【大紀元日本5月7日】世界がその行方を注目する、中国の盲目弁護士・陳光誠氏。米中政府は4日、陳氏が家族とともに米国に留学することを受け入れた。彼が米国大使館に駆け込んでから、事態は急展開を見せ、まさに波乱万丈の一週間。渡米で決着がついたが、米政府を含めてこの出来事で勝利を収めたのは誰なのか、大紀元のコラムニスト周暁輝氏は、陳氏への迫害を主導してきた周永康中央政法委トップだと指摘した。
まず、オバマ政権にとって、陳光誠氏への支援を通して、立国の原則である人権擁護を全世界にアピールすることができた。しかし、中国側の脅迫があったにもかかわらず、陳光誠氏を米国大使館から出したことは、中国の人権活動家の不満を招き、「無責任な行為」だと批判された。その後、陳氏は身の危険を感じ、一転して渡米の意向を示した。米国の主流メディアがそろって「中国政府を甘く見ている」と政府の対応を批判し、オバマ大統領のイメージダウンは避けられない。
陳光誠氏の本意は米政府の支持のもとで、中央政法委のトップとして様々な人権弾圧を行っている周永康氏の責任を追究することだ。米国は、陳光誠氏の意に添うよう、中国の人権問題を根底から改善するという歴史的使命を果たすことができず、一人の人権活動家を援助することに留まったことは極めて残念である。
しかし、米国との交渉を担った胡錦濤国家主席と温家宝総理、習近平国家副主席が率いる中国指導部にとっては、陳光誠氏の渡米は、最大の負けである。これには三つの理由が挙げられる。
一.米中双方が達成した口頭の合意内容は、中国側が陳光誠氏一家を別の都市に移住させ、身の安全を保証することだ。これは指導部が米国に交わした約束で、陳光誠氏への約束でもある。確実に執行すれば、指導部は米国の信頼を得られるほか、中国の多くの有識者たちにも評価されるはず。しかし、陳光誠氏は、米国大使館を出た直後、妻から、二日間椅子に縛られており「(陳氏に)米大使館から出てもらわないと、命がない」と、脅迫されていたことを知った。家族の安全を懸念する陳光誠氏は、渡米したいと方向転換した。事態が二転三転することで、胡・温・習三氏の政治手腕が懸念され、国際社会が彼らの言動の信頼性を疑い始めている。

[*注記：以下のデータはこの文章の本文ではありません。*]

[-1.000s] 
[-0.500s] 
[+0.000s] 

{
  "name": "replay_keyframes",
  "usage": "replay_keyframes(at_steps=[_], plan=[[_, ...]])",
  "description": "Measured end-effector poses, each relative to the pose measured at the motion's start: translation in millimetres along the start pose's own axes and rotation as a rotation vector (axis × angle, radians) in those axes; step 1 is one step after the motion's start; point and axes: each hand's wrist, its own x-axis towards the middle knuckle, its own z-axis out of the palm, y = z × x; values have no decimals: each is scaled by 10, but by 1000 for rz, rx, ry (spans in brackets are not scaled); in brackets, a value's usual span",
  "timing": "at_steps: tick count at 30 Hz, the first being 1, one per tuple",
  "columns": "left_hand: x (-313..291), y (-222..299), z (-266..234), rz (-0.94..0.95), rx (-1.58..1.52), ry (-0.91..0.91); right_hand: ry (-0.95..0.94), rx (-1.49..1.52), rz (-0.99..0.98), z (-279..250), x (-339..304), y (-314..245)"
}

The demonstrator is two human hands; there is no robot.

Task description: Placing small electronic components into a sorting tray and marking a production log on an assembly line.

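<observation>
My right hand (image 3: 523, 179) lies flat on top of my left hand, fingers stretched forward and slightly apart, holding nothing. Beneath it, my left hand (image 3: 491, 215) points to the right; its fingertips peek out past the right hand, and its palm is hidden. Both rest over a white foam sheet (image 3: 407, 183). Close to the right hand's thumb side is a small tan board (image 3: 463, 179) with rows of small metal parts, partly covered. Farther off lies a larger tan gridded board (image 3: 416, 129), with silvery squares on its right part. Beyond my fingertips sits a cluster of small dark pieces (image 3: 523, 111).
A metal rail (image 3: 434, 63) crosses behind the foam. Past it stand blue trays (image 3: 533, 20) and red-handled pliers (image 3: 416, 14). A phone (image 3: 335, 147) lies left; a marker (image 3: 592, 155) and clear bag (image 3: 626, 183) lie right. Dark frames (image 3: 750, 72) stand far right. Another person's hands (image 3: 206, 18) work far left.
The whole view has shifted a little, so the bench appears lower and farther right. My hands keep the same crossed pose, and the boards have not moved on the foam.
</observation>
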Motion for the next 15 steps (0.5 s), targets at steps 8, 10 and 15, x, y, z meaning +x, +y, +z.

二.陳光誠氏の渡米を望んでいるのは周永康氏。出国すれば、陳氏が国内では知名度がないという事実や、迫害を主導してきたという責任が追究される心配もなくなる。もし、指導部が周永康氏の責任を追究し、政法委にメスを入れれば、陳氏の当初の「国内にとどまりたい」という意向に沿うことができ、米との約束も守ることになり、すべてを円満に解決できる。
外部からみると、三氏は脆弱な中共政権を維持するため、周永康氏と協議して渡米を許可したことになる。少なくとも周永康サイドの陳光誠氏への脅迫行為は黙認したと思われる。
三.陳光誠氏を出国させることは、胡・温・習三氏にとって、一見目前の「大騒動」を収めたようだが、自身の政治生命には禍根を残した可能性が高い。王立軍と薄熙来事件で窮地に立たされ、陳氏の脱出で絶体絶命になったはずの周永康氏らの巻き返しが成功すれば、三氏にとって非常に不利だ。
陳光誠氏を脅迫し、渡米に追い込んだ周永康氏にとって、現時点では思うとおりの結果を手にした。胡・温・習の三氏の中共政権を延命させようという思いが周氏に見抜かれたことの結果でもある。周氏はこれを機に政局への影響力を再び手にした。こういう意味で、周氏は今回の勝者と言ってよいだろう。